Malgré ces légers écueils, The Brutalist reste une expérience cinématographique sortant des sentiers battus. Il fait partie de ces films qui divisent, qui exigent un investissement du spectateur, mais qui laissent une empreinte durable.
Pourquoi faut-il voir The Brutalist ?
Parce qu’il rappelle que le cinéma se vit dans une salle, qu’il peut être une expérience sensorielle et intellectuelle qui ne se contente pas de raconter une histoire, mais cherche à la faire ressentir dans toute sa complexité. Parce qu’il interroge, avec une force rare, la relation entre l’art et le pouvoir, entre la mémoire et l’oubli, entre l’individu et l’Histoire. Parce que je rêve de cette bibliothèque. Et parce que, malgré ses longueurs et ses maladresses, il prouve que le cinéma vit et ne se résume pas à une énième sortie de Marvel.

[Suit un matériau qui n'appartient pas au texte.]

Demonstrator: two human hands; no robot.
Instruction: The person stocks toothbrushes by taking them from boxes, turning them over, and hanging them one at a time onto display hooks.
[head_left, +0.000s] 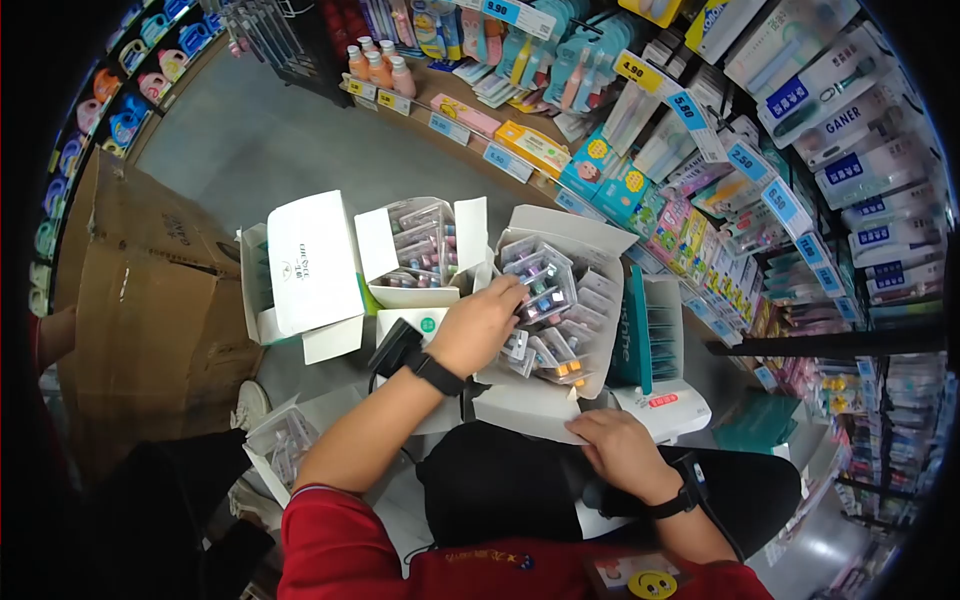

En parlant de Marvel, The Brutalist a coûté 10 M de dollars, face aux 180 M de Captain America: Brave New World. Et il n’y a pas photo entre les deux films comme quoi, n’en déplaise à Harrison, tout ne se résume pas à l’argent. Mieux, parce que cette histoire est une très belle histoire d’amour, aussi, entre deux être torturés, déchirés par la guerre, à jamais réuni dans le calcaire, l’argile et le marbre. Parce qu’il vaut mieux, enfin, que La Zone d’intérêt si largement mis en avant (avec pourtant, lui aussi, de nombreux défauts) avec qui il entretient un lien qui se dévoile petit à petit, d’un camp à l’autre.
The Brutalist est un voyage qui vaut le détour.